__The task__
The lines to return run from the start of the material below through the line holding "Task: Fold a", both included; please give them back exactly, minus the pictures.

════

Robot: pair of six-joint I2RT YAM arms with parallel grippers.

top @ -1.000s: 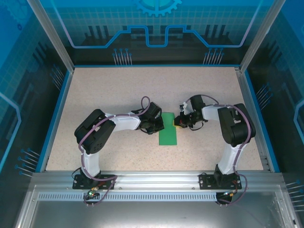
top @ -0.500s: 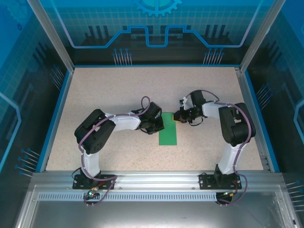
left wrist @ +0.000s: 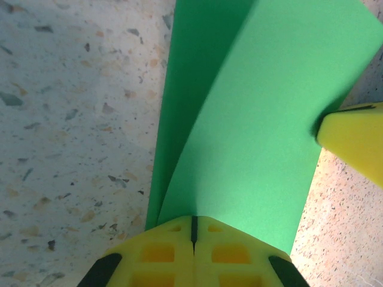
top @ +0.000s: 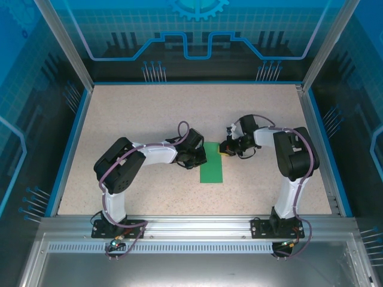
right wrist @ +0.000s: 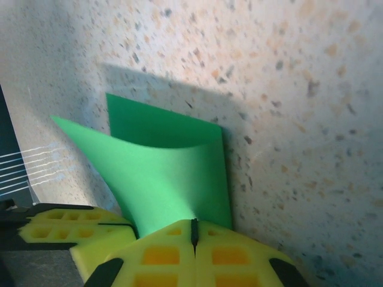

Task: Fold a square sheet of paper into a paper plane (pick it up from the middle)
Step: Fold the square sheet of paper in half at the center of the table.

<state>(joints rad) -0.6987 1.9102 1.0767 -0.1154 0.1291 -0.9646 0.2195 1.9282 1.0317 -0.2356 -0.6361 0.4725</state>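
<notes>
The square sheet of paper (top: 211, 170) is bright green and lies folded into a narrow strip at the table's middle. My left gripper (top: 201, 156) meets its far end from the left and my right gripper (top: 224, 149) from the right. In the left wrist view the paper (left wrist: 257, 119) has its upper layer curling up into my shut left gripper (left wrist: 192, 220), and a yellow right finger (left wrist: 353, 140) touches its right edge. In the right wrist view the upper layer of the paper (right wrist: 167, 173) rises into my shut right gripper (right wrist: 194, 222), with the left gripper (right wrist: 72, 230) close beside it.
The speckled beige table (top: 149, 119) is ringed by a blue rim and an aluminium frame (top: 191, 224) along the near edge. Transparent blue walls enclose the back and both sides.
My right gripper has shifted slightly toward the far end of the paper. The left arm and the paper have stayed in place.
</notes>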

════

__Response to the exercise__
Robot: pair of six-joint I2RT YAM arms with parallel grippers.

top @ -1.000s: 
top @ -0.500s: 
left wrist @ +0.000s: 
top @ +0.000s: 
right wrist @ +0.000s: 

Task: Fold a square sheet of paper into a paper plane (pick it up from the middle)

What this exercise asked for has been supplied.